Каждый понедельник я возвращаюсь назад, в свою колею из непотребств и матерных разговоров, полных разочарования в жизни и пошлых мыслей. Мой единственный молчаливый собеседник - это моя квартира. Эти узкие комнаты с песочными стенами, и окном, выходящим на дырявые крыши безразмерных общежитий с однотипными жильцами и их детьми. Эти юнцы, пяти лет отроду, кидаются камнями в кошек и матерятся картавыми голосами на детской площадке, не боясь, что их услышат родители, уже принявшие на грудь и смотрящие не умолкающий телевизор.
Ведущая от моего схрона дорога забита автомобильными пробками из чёрно-белых машин, за рулём которых сплошная тьма, без эмоций и цели в жизни. По-крайней мере так мне представляется то, что скрывается за непроглядной тонировкой, облепившей все стёкла авто.
Протискиваясь через это столпотворение поддержанного автопрома с полными карманами ворованных продуктов из супермаркета, я встречаю людей. С ними я здороваюсь каждый день, хотя даже не знаю их имён. Они постоянно спрашивают меня про дела, и ждут, когда я отвечу им, что всё нормально. А порой и не ждут, просто уходят, не обращая внимания на мой ответ, который разбивается об их спину.

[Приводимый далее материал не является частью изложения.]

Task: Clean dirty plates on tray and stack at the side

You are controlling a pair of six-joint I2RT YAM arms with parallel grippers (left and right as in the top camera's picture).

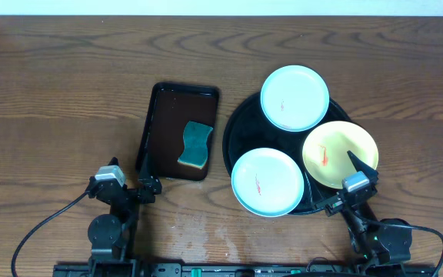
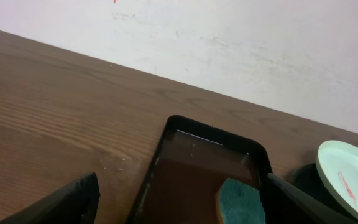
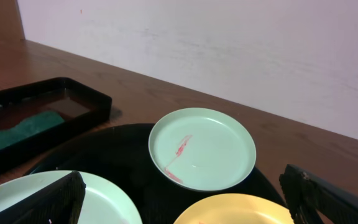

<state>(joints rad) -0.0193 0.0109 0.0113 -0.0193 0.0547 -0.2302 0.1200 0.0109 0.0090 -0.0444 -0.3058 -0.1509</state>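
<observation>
Three dirty plates lie on the round black tray (image 1: 241, 135). A mint-white plate (image 1: 294, 98) with a red smear is at the back, a second mint-white plate (image 1: 268, 181) at the front left, and a pale yellow plate (image 1: 340, 155) at the right. In the right wrist view the back plate (image 3: 202, 148), the front plate (image 3: 104, 202), the yellow plate (image 3: 235, 211) and the tray (image 3: 129, 162) all show. My right gripper (image 3: 182, 202) is open and empty, just in front of the tray. My left gripper (image 2: 179, 202) is open and empty, near the table's front left.
A rectangular dark tray (image 1: 164, 131) left of the round tray holds a teal sponge (image 1: 196, 144); both show in the left wrist view, the tray (image 2: 166, 155) and the sponge (image 2: 241, 202). Cables run from both arm bases at the front edge.
</observation>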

Добравшись до дома, я вдыхаю воздух в подъезде, и различаю, запахи квартир – выпечка, только что вытащенная из духовки, старческий пот, въевшийся в стены обиталища пенсионеров, резкий парфюм молодой соседки, который перехватывает дыхание. В плохом смысле этого слова. Все это позволяет мне понять, кто недавно выходил из дома, или наоборот, возвращался, чтобы перевести дух, насмотревшись на рекламные объявления и плакаты, повешенные на однотипные пятиэтажки, надышавшись пылью, и вспотев под тридцатиградусным Солнцем. Видимо, оно проверяет город на прочность.
И всё, что я вижу вокруг, словно картины, повешенные в облупившейся рамке совковых рам стеклопакетов, из вечно гниющего дерева, так похожего на мои руки и ноги. И одного взгляда через эти рамы выдуманных мною окон, мне становится понятно, что я никого никогда не полюблю.
И даже если мне повезёт жить с какой-нибуть красивой, доброй, и умной девушкой, я не смогу ей врать, и каждое утро я буду повторять в постели, шепча ей на ухо:
- «Привет, я ненавижу тебя, манную кашу и собак породы хаски. Твою манеру говорить, как ты режешь хлеб, как ты смотришь на меня своими влюблёнными глазами».
Конечно, она засмеётся, подумав, что это всё моё систематизированное дурачество, но раза с сотого мне всё-таки удастся её доказать, что всё это я проходил годами, и писал в ежедневник, красноречиво удивляясь, что дожил до двадцати так и ничего не достигнув.
Она соберёт свои вещи, грубо обзовет меня больным придурком, и громко хлопнет дверью, спугнув бездомного белого кота, который живёт в моём подъезде.
Да, надеюсь, так и случится, и кто-то из нас двоих от меня, наконец, сбежит.
А пока этот план живёт в моей голове, я слоняюсь по своей квартире до следующего понедельника, задевая плечам стены, и стирая выцветшие обои. Слушая, как домохозяйки делают ужин этажом ниже, соседка трахается с парнем, младше неё, а старики умирают, застывая в забавной позе на полу на пару недель, пока их не найдут по трупному запаху взломавшие дверь полицейские.
Так и растаптывается моя колея из непотребств, и матерных разговоров, полных разочарования в жизни, и пошлых мыслей. Хорошо, что их слышит только четыре стены с окном, в которых я живу.